Kenya Airways Plc, the state-controlled national carrier, wants to gain some control of the capital’s biggest airport even as authorities discuss concessions with private players to run the regional aviation hub.
The Kenyan government has received a privately initiated proposal from a unit of Adani Group to revamp the airport first built in precolonial Kenya, which critics of the deal say would grant it a 30-year concession for an investment of just $1.85 billion.
Nairobi’s Jomo Kenyatta airport, or JKIA, requires urgent expansion due to increasing passenger and cargo traffic, with current numbers exceeding its design capacity, the carrier’s Chief Executive Officer Allan Kilavuka, said.
Right now, we don’t have control of that, it becomes very difficult for us, because we have to rely on others. So we would desire some sort of control.
By 2054, JKIA is expected to handle 32 million passengers and nearly one million tons of cargo, compared to 8.6 million passengers and 367,000 tons of cargo currently. The facility is designed to cater for two million passengers and the government estimates development of a new passenger terminal, second runway and refurbishment of existing facilities is will cost $2 billion.
In 2019, Kenya Airways, more commonly known as KQ, pitched to run JKIA for three decades, a bid rejected by the Kenya Airports Authority, which queried the airline’s financial muscle and technical ability to run the operation.
KAA now seeks to lease the airport. That model must not inflate KQ’s operating costs otherwise the carrier will lose its competitiveness, Kilavuka said.
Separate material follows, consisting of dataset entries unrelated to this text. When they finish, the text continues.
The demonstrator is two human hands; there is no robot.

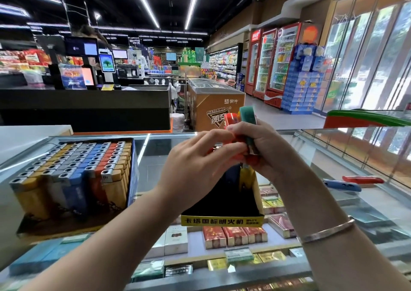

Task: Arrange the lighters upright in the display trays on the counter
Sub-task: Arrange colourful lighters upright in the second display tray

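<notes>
My right hand grips a bunch of lighters, red, orange and green, held above the counter. My left hand pinches the lower end of that bunch with its fingertips. Below both hands stands a black display tray with a yellow front, mostly dark inside, with one yellow lighter at its back. At the left a blue tray is packed with upright lighters in yellow, grey, blue and orange rows. A blue lighter and a red lighter lie flat on the glass at the right.
The glass counter covers shelves of cigarette packs. A green and red basket rim sits at the far right. Beyond are a checkout desk, a freezer chest and drink fridges.
</notes>
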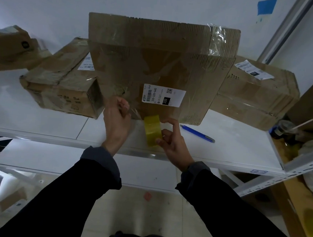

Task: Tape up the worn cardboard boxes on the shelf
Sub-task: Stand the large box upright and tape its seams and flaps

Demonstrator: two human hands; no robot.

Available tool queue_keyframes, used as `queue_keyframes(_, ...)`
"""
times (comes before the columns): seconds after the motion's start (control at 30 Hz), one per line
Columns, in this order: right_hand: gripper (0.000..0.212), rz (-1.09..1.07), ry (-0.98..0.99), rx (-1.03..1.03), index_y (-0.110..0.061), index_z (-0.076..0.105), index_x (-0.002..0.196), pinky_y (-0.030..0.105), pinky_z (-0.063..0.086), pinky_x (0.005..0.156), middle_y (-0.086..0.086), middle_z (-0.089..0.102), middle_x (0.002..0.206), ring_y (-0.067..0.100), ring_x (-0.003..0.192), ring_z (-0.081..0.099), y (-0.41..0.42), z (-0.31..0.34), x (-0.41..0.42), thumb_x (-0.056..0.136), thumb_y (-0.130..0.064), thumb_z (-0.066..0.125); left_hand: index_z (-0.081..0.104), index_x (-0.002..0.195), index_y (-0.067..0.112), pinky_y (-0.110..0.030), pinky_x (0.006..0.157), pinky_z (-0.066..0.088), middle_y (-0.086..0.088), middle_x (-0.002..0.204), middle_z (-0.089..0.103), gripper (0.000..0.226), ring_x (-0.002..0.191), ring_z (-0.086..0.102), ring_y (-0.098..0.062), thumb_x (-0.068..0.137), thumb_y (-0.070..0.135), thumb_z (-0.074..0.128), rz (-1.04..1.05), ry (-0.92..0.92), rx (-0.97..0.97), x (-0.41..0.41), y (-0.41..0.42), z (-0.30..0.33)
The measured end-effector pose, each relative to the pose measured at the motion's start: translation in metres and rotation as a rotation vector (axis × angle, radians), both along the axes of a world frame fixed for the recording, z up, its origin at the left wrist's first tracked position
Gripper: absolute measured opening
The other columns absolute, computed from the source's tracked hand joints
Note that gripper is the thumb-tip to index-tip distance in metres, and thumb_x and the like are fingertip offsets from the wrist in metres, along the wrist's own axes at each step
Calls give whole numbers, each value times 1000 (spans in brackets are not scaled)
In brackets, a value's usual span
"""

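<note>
Two hands stretch glossy yellow tape roll against corrugated box.

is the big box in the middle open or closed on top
Closed. The middle box has its top flaps lying flat and meeting, with clear tape across the seam; the white label sits flat on the near flap.

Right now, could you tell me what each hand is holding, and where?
Right hand grips the yellow tape roll by its rim; left hand pinches the clear tape's free end.
</note>
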State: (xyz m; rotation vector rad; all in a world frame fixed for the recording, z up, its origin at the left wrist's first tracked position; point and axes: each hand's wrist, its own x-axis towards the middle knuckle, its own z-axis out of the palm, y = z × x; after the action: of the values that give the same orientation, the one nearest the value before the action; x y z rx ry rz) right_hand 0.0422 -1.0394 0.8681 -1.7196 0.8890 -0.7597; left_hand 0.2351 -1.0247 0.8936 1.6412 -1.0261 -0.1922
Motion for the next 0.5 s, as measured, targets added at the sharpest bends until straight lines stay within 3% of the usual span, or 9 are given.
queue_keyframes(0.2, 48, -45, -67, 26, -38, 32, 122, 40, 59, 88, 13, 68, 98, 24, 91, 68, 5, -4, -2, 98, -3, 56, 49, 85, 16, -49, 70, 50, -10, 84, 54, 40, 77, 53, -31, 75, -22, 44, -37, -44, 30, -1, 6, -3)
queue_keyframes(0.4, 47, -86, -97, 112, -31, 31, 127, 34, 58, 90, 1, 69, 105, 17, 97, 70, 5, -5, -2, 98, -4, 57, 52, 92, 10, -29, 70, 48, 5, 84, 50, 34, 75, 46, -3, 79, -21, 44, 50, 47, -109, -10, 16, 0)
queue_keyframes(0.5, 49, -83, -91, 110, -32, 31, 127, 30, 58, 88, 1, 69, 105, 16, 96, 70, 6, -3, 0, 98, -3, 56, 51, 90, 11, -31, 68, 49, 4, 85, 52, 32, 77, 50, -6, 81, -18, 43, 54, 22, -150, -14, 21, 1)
Adani’s proposal for a 30-year concession led to protests in Kenya over the deals’ transparency and potential job losses – which provoked a one-day strike by aviation workers.
KQ plans to grow its joint fleet with that of its low-cost unit, Jambojet, to 65 aircraft in the next five years, from 42 currently, Kilavuka said. It’s critical that this particular airport, we fix it and we fix early. We have run out of time.